_Problem requirements_. Begin with the line below holding "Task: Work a" and go on through the line holding "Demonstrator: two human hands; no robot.", duplicating each line exactly and leaving out pictures.

_Entries shown_.
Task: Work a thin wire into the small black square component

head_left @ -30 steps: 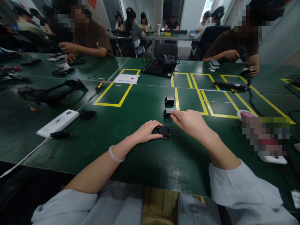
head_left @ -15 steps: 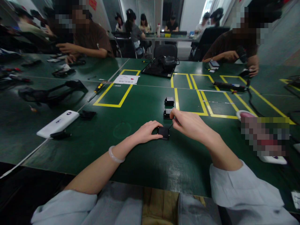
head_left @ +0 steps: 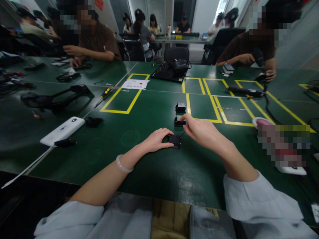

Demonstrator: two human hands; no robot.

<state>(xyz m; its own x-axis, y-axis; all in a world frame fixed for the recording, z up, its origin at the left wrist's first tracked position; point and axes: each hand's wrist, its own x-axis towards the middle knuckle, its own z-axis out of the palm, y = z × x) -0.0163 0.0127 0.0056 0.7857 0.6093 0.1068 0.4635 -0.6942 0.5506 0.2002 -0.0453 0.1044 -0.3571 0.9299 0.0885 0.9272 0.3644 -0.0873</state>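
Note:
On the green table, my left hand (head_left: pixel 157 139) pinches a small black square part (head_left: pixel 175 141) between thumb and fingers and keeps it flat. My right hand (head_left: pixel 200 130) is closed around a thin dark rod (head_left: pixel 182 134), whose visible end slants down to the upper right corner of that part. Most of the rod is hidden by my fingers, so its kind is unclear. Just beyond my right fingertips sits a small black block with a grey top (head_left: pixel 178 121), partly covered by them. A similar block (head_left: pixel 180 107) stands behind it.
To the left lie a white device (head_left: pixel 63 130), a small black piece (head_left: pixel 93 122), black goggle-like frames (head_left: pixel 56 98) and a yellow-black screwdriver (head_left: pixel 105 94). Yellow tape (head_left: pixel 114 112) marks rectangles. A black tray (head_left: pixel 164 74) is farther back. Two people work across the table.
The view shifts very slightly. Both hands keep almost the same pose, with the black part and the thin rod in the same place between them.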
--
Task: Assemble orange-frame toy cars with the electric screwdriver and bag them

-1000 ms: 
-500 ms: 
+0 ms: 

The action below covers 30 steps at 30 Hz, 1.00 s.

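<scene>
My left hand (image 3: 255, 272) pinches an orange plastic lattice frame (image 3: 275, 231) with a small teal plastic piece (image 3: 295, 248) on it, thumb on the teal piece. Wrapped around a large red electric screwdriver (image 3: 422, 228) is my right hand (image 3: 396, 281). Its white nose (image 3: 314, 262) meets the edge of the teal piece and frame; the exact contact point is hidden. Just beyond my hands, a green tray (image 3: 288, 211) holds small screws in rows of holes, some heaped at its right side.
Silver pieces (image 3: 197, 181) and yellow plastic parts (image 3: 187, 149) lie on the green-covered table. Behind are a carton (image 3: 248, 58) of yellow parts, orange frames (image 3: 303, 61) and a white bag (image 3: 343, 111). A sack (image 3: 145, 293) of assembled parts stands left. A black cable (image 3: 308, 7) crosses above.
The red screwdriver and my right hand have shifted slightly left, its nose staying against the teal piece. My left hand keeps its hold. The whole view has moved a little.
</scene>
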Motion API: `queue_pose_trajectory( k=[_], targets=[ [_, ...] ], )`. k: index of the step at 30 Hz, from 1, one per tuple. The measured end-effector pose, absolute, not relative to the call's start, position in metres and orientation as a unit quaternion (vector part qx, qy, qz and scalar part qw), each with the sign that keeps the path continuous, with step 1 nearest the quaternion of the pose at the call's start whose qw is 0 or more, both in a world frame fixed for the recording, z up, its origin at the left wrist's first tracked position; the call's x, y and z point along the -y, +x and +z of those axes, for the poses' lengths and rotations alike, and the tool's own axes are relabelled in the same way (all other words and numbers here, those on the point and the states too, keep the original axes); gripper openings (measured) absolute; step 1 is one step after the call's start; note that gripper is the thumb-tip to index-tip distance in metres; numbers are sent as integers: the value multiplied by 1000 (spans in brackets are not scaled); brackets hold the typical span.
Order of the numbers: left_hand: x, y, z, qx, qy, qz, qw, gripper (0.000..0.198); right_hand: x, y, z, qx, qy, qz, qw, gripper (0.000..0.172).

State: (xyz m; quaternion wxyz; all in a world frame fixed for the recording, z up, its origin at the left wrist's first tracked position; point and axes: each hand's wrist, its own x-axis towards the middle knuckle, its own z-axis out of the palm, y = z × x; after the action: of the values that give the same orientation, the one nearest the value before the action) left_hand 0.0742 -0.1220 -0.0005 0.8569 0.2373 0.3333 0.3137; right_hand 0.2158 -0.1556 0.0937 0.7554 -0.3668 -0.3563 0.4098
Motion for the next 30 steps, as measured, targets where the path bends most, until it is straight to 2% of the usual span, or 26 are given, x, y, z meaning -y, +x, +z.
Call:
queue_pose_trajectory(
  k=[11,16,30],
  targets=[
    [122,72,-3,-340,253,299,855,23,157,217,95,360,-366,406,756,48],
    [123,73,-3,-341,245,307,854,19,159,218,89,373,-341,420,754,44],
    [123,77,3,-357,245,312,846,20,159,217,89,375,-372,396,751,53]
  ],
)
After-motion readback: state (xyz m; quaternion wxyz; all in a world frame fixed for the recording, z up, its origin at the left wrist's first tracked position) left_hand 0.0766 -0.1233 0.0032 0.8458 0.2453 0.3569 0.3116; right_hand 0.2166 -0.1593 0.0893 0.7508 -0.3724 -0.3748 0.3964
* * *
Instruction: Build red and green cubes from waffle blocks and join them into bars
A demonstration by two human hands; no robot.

_Task response_.
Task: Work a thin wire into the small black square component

head_left @ -30 steps: 
head_left @ -15 steps: 
head_left @ +0 steps: 

Demonstrator: two human hands; no robot.

The exercise calls for nothing more.